I'm having an issue compiling a program which uses the ARMv8.2-A SHA-3 extension instructions, which are supported by the M1 CPU. This is a minimal reproducible example:
#include <arm_neon.h>
int main() {
uint64x2_t a = {0}, b = {0}, c = {0};
veor3q_u64(a, b, c);
return 0;
}
This code compiles just fine with the Apple supplied clang compiler.
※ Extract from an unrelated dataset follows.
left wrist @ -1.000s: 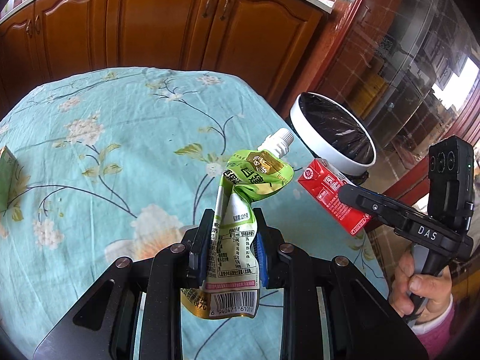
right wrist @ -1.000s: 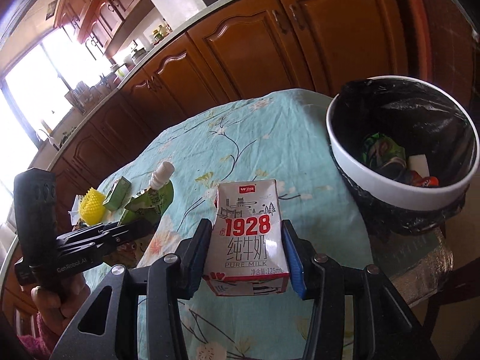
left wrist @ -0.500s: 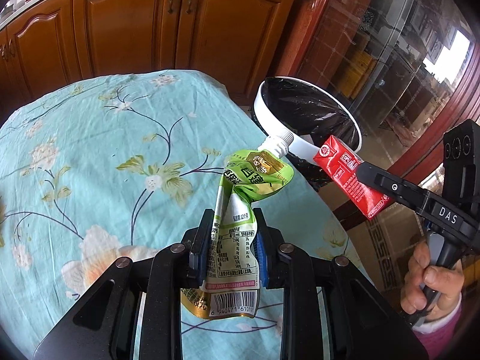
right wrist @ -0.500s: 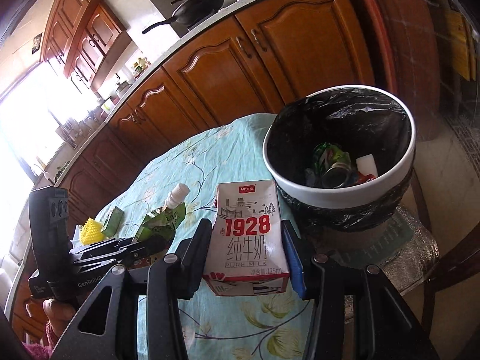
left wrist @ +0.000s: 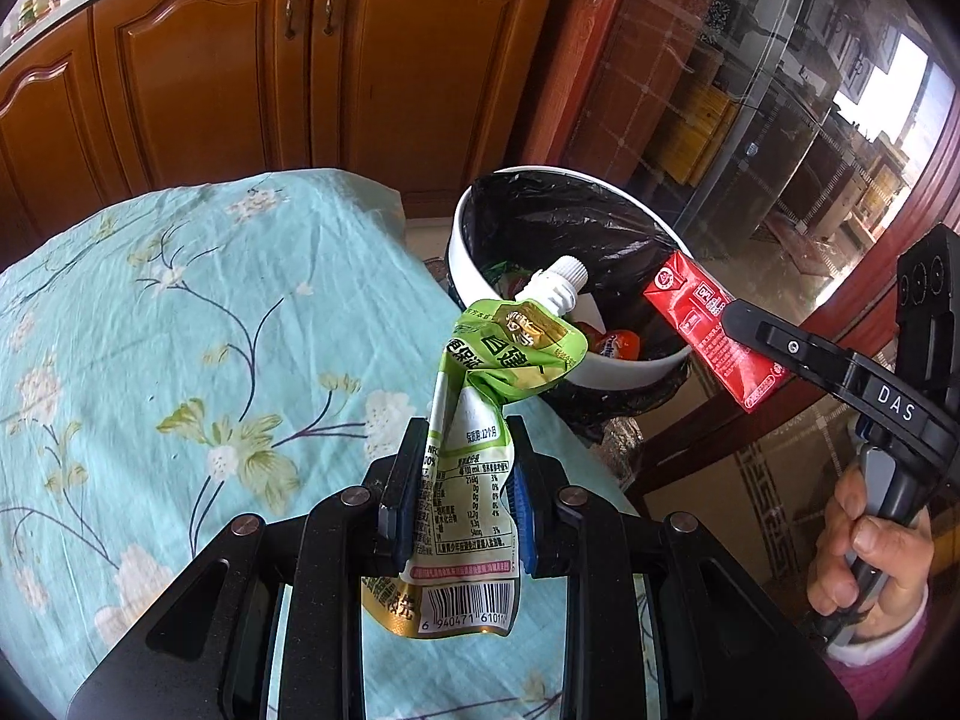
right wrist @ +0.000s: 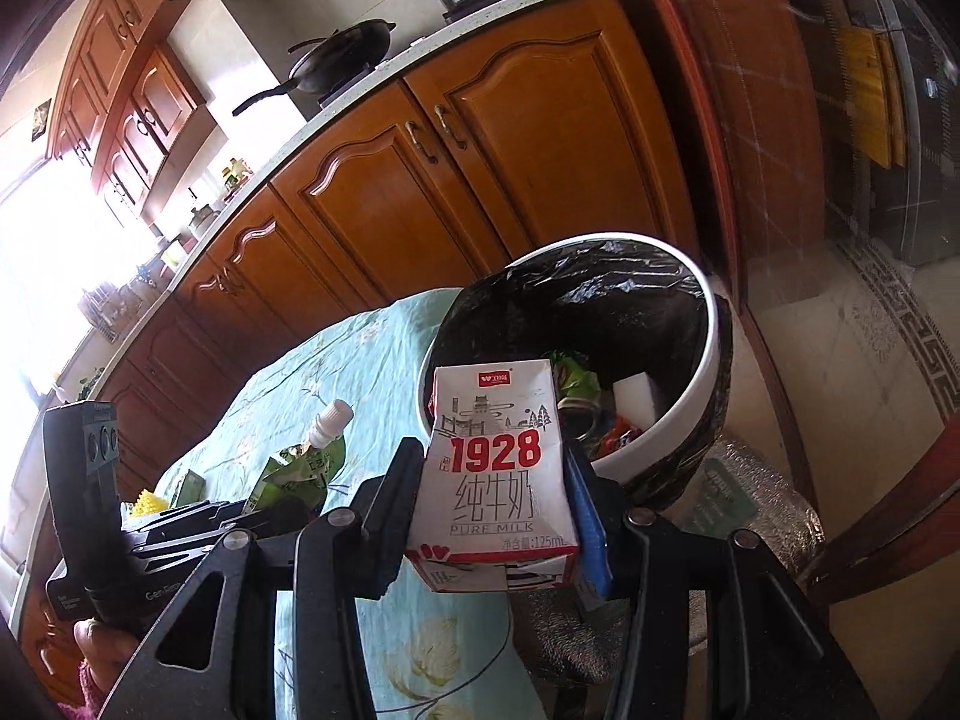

I compiled it using the following command line for gcc 11:
gcc-11 -o test test.c -march=armv8-a sha3
This results in the following error:
In file included from test.c:1:
test.c: In function 'main':
/opt/homebrew/Cellar/gcc/11.3.0/lib/gcc/11/gcc/aarch64-apple-darwin21/11/include/arm_neon.h:32320:1: error: inlining failed in call to 'always_inline' 'veor3q_u64': target specific option mismatch
32320 | veor3q_u64 (uint64x2_t __a, uint64x2_t __b, uint64x2_t __c)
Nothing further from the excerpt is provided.